Today, mainstream using "hacker" mostly identifies computer criminals, because of the mass media using the word because the 1980s. This consists of what hacker slang calls "script kiddies", people breaking into computers using programs compiled by others, with hardly any knowledge about just how they work. This usage is becoming so predominant that everyone is basically unaware that different meanings exist. As the self-designation of hobbyists as hackers is normally acknowledged and accepted by computer security hackers, folks from the programming subculture consider the computer intrusion related usage incorrect, and emphasize the difference between your two by calling security breakers "crackers" (analogous to a safecracker).

 

The controversy is normally predicated on the assertion that the word originally meant someone messing about with something in a positive sense, that's, using playful cleverness to accomplish a goal. But, it is supposed, this is of the word shifted over the years and came to make reference to computer criminals.

As the security-related usage has spread even more widely, the initial meaning is becoming less known. In popular usage and in the media, "computer intruders" or "computer criminals" may be the exclusive meaning of the term today. (For instance, "An Internet 'hacker' broke through state security systems in March.") In the computer enthusiast (Hacker Culture) community, the principal meaning is usually a complimentary description for an especially brilliant programmer or technical expert. (For instance, "Linus Torvalds, the creator of Linux, is known as by some to become a hacker.") A big segment of the technical community insist the latter may be the "correct" usage of the term (start to see the Jargon File definition below).

Representation in mainstream media

The mainstream media's current using the term could be traced back again to the first 1980s.

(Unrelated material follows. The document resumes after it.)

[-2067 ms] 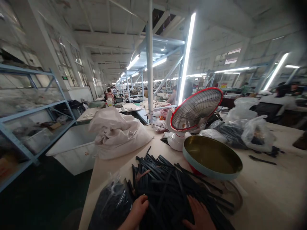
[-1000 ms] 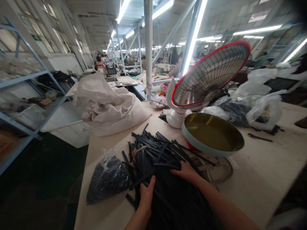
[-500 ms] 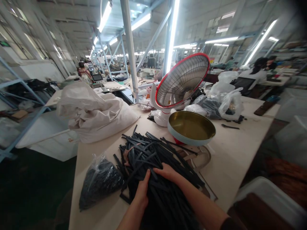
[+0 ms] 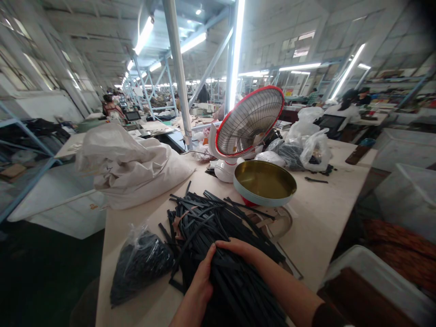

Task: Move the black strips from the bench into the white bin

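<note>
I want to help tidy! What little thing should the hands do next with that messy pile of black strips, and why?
Probably press inward and gather the near strips into one bundle. Both hands, left hand and right hand, already rest side by side on the pile of black strips, whose far ends fan out crookedly toward the round tin, so squaring them up seems sensible.

We see a pale table point(image 4: 327, 213). A strip pile point(image 4: 218, 227) lies by its near edge, a bag point(image 4: 141, 265) at the left edge, a sack point(image 4: 132, 165) further back, a fan point(image 4: 247, 125) and bowl point(image 4: 264, 181) mid-table, plastic bags point(image 4: 308, 145) by the far edge.
</note>
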Action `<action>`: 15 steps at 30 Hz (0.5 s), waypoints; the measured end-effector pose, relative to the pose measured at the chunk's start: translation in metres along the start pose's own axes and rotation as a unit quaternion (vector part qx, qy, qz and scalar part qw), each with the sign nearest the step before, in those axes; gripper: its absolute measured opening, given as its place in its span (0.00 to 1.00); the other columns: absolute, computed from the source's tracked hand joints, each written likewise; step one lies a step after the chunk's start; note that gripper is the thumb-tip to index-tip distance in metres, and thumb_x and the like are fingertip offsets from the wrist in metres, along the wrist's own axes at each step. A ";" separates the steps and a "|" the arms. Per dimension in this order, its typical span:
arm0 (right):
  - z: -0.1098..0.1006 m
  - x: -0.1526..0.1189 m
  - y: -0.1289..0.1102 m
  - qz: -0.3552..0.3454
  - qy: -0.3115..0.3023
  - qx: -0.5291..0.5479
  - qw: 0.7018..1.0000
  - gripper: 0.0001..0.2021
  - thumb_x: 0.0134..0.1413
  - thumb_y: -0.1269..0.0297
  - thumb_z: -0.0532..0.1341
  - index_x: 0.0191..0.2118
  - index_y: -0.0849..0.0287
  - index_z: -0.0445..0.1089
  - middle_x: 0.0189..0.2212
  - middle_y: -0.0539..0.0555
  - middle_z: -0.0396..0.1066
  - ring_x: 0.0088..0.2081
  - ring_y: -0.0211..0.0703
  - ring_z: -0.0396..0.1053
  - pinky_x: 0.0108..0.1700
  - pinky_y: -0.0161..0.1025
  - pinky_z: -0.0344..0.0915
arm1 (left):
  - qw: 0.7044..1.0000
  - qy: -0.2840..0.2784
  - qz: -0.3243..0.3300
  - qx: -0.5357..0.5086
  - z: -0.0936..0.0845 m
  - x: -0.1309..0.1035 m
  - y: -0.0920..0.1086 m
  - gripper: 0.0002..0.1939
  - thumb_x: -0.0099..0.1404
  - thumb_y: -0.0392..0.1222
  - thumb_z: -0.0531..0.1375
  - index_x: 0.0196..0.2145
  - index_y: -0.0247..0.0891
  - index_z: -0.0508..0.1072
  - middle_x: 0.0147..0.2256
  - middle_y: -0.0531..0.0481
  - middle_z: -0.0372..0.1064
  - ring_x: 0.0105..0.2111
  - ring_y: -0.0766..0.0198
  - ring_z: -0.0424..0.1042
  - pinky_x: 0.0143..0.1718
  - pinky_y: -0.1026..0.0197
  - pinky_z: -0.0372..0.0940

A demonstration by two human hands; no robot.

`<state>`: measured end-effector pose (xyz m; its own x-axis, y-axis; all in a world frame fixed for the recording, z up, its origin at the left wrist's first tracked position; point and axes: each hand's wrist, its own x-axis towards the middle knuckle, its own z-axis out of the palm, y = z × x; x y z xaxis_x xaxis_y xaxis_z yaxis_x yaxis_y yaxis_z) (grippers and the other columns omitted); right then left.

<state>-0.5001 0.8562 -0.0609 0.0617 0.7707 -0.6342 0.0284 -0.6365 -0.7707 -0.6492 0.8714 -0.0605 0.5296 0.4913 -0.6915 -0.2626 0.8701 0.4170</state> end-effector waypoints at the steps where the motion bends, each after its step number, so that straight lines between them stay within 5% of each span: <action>1: 0.001 -0.001 -0.001 0.004 -0.005 0.005 1.000 0.34 0.35 0.42 0.60 0.45 0.66 0.65 0.40 0.60 0.71 0.41 0.45 0.69 0.45 0.41 0.66 | 1.000 -0.003 -0.002 -0.006 0.002 -0.001 0.000 0.32 0.48 0.52 0.63 0.45 0.28 0.66 0.35 0.39 0.73 0.38 0.52 0.72 0.42 0.52 0.67; 8: 0.001 -0.005 -0.006 0.039 -0.023 0.025 0.999 0.41 0.36 0.42 0.59 0.52 0.68 0.55 0.47 0.65 0.65 0.44 0.44 0.68 0.45 0.38 0.67 | 0.999 0.007 0.034 -0.003 0.003 0.004 -0.001 0.31 0.49 0.52 0.62 0.45 0.26 0.66 0.36 0.37 0.73 0.39 0.51 0.71 0.42 0.53 0.67; 15: -0.015 -0.010 -0.016 0.028 -0.028 0.016 0.999 0.29 0.33 0.45 0.62 0.39 0.65 0.68 0.36 0.58 0.72 0.42 0.49 0.68 0.47 0.46 0.64 | 1.000 0.024 0.011 0.008 0.012 -0.003 0.000 0.30 0.49 0.50 0.63 0.47 0.32 0.65 0.35 0.42 0.73 0.36 0.53 0.72 0.40 0.52 0.68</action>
<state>-0.4865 0.8580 -0.0414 0.0062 0.7352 -0.6778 -0.0053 -0.6778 -0.7352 -0.6416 0.8698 -0.0513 0.4846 0.5126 -0.7088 -0.2609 0.8581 0.4422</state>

When the word was introduced to wider society by the mainstream media in 1983, even those in the computer community described computer intrusion as "hacking", although much less the exclusive definition of the term. In a reaction to the increasing media usage of the word exclusively with the criminal connotation, the computer community started to differentiate their terminology. Alternative terms such as for example "cracker" were coined in order to keep up with the distinction between "hackers" within the legitimate programmer community and the ones performing computer break-ins. Further terms such as for example "black hat", "white hat" and "gray hat" developed when laws against breaking into computers arrived to effect, to tell apart criminal activities from those activities that have been legal.